- [Your task]
The data that follows must be transcribed in full and exactly, minus the pictures.

- [Dataset excerpt]
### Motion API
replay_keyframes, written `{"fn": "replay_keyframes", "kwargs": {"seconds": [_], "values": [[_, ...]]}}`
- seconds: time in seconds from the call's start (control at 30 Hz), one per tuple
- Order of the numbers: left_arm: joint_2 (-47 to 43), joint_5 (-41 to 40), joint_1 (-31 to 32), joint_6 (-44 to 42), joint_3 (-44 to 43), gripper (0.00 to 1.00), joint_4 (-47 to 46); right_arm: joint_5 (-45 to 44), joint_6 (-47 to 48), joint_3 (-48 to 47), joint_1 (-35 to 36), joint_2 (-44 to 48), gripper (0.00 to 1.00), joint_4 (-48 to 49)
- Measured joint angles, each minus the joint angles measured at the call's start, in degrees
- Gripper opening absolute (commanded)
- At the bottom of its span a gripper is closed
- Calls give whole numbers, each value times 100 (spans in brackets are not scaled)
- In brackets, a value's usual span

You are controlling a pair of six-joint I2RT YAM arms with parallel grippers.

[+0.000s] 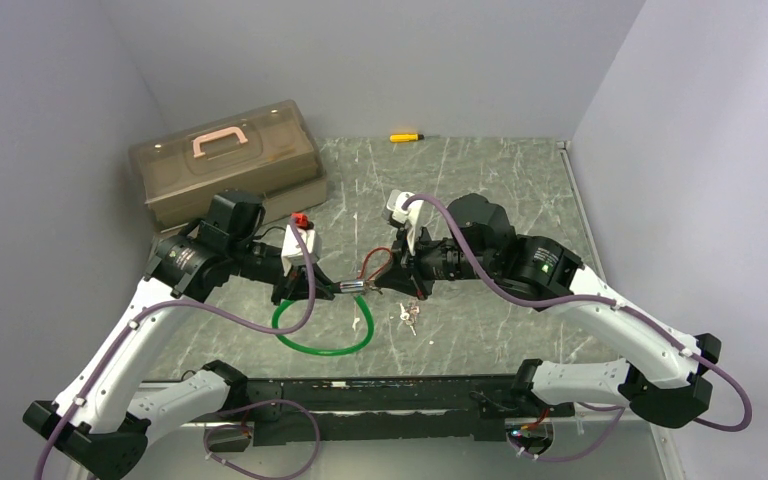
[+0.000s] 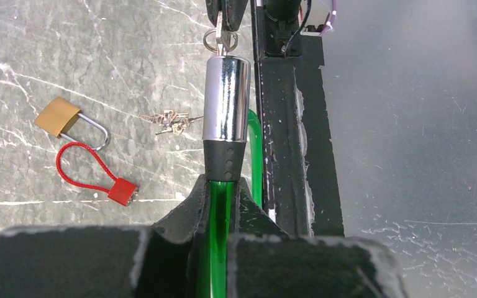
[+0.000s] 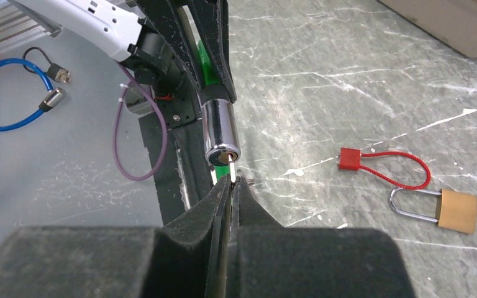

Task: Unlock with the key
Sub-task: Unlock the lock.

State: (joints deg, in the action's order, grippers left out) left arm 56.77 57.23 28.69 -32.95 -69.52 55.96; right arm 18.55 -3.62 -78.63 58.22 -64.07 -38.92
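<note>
A green cable lock has a chrome cylinder (image 2: 227,99) at its end, also seen in the top view (image 1: 352,289) and the right wrist view (image 3: 219,133). My left gripper (image 2: 222,186) is shut on the green cable (image 2: 220,211) just behind the cylinder's black collar and holds it above the table. My right gripper (image 3: 231,183) is shut on a small key (image 3: 231,172). The key's tip sits in the keyhole on the cylinder's end face. In the top view the two grippers (image 1: 305,285) (image 1: 392,276) face each other across the cylinder.
A brass padlock (image 3: 456,211), a red cable seal (image 3: 349,159) and a loose bunch of keys (image 2: 171,121) lie on the marble table. A brown toolbox (image 1: 225,160) stands at the back left and a yellow screwdriver (image 1: 405,137) at the back. A blue cable lock (image 3: 0,93) lies beyond the near edge.
</note>
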Motion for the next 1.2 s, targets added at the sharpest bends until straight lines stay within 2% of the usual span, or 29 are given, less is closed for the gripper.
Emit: {"fn": "replay_keyframes", "kwargs": {"seconds": [0.33, 0.57, 0.93, 1.2], "values": [[0, -70, -22, 243, -39, 0, 39, 136, -46, 61, -63, -48, 0, 138], [7, -592, -37, 208, -249, 0, 350, 157, -376, 435, -192, -87, 0, 592], [203, -1263, 0, -415, -1106, 0, 389, 1510, -1698, 822, -1303, -103, 0, 1963], [166, -2109, 444, -1029, -1624, 0, 472, 1952, -2094, 321, -1471, -323, 0, 1941]]}}
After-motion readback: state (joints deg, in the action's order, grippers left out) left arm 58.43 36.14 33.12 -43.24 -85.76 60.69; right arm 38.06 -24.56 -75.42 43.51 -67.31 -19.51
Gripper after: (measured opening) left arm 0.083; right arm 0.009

- [Output for this exercise]
### Motion API
replay_keyframes, written `{"fn": "replay_keyframes", "kwargs": {"seconds": [_], "values": [[_, ...]]}}`
- seconds: time in seconds from the call's start (control at 30 Hz), one per tuple
- Order of the numbers: left_arm: joint_2 (-47 to 43), joint_5 (-41 to 40), joint_1 (-31 to 32), joint_6 (-44 to 42), joint_3 (-44 to 43), gripper (0.00 to 1.00), joint_4 (-47 to 46); right_arm: joint_5 (-45 to 44), joint_6 (-47 to 48), joint_3 (-48 to 47), joint_1 (-35 to 36), joint_2 (-44 to 48), gripper (0.00 to 1.00), joint_4 (-48 to 49)
- Measured joint angles, each minus the joint angles measured at the call's start, in degrees
- Gripper opening absolute (commanded)
- At the bottom of its span a gripper is closed
- Calls give whole numbers, each value times 100 (spans in brackets are not scaled)
- In brackets, a value's usual span

You are controlling a pair of six-joint I2RT YAM arms with parallel grippers.

[+0.000s] 
[+0.000s] 
[+0.000s] 

Task: Unlock with the key
Sub-task: Unlock the lock.

State: (joints deg, in the action's order, grippers left out) left arm 56.77 57.23 28.69 -32.95 -69.52 55.96; right arm 18.55 -3.62 -78.63 58.22 -64.07 -38.92
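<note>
A green cable lock has a chrome cylinder (image 2: 227,99) at its end, also seen in the top view (image 1: 352,289) and the right wrist view (image 3: 219,133). My left gripper (image 2: 222,186) is shut on the green cable (image 2: 220,211) just behind the cylinder's black collar and holds it above the table. My right gripper (image 3: 231,183) is shut on a small key (image 3: 231,172). The key's tip sits in the keyhole on the cylinder's end face. In the top view the two grippers (image 1: 305,285) (image 1: 392,276) face each other across the cylinder.
A brass padlock (image 3: 456,211), a red cable seal (image 3: 349,159) and a loose bunch of keys (image 2: 171,121) lie on the marble table. A brown toolbox (image 1: 225,160) stands at the back left and a yellow screwdriver (image 1: 405,137) at the back. A blue cable lock (image 3: 0,93) lies beyond the near edge.
</note>
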Motion for the next 1.2 s, targets added at the sharpest bends until straight lines stay within 2% of the usual span, or 29 are given, less is closed for the gripper.
Emit: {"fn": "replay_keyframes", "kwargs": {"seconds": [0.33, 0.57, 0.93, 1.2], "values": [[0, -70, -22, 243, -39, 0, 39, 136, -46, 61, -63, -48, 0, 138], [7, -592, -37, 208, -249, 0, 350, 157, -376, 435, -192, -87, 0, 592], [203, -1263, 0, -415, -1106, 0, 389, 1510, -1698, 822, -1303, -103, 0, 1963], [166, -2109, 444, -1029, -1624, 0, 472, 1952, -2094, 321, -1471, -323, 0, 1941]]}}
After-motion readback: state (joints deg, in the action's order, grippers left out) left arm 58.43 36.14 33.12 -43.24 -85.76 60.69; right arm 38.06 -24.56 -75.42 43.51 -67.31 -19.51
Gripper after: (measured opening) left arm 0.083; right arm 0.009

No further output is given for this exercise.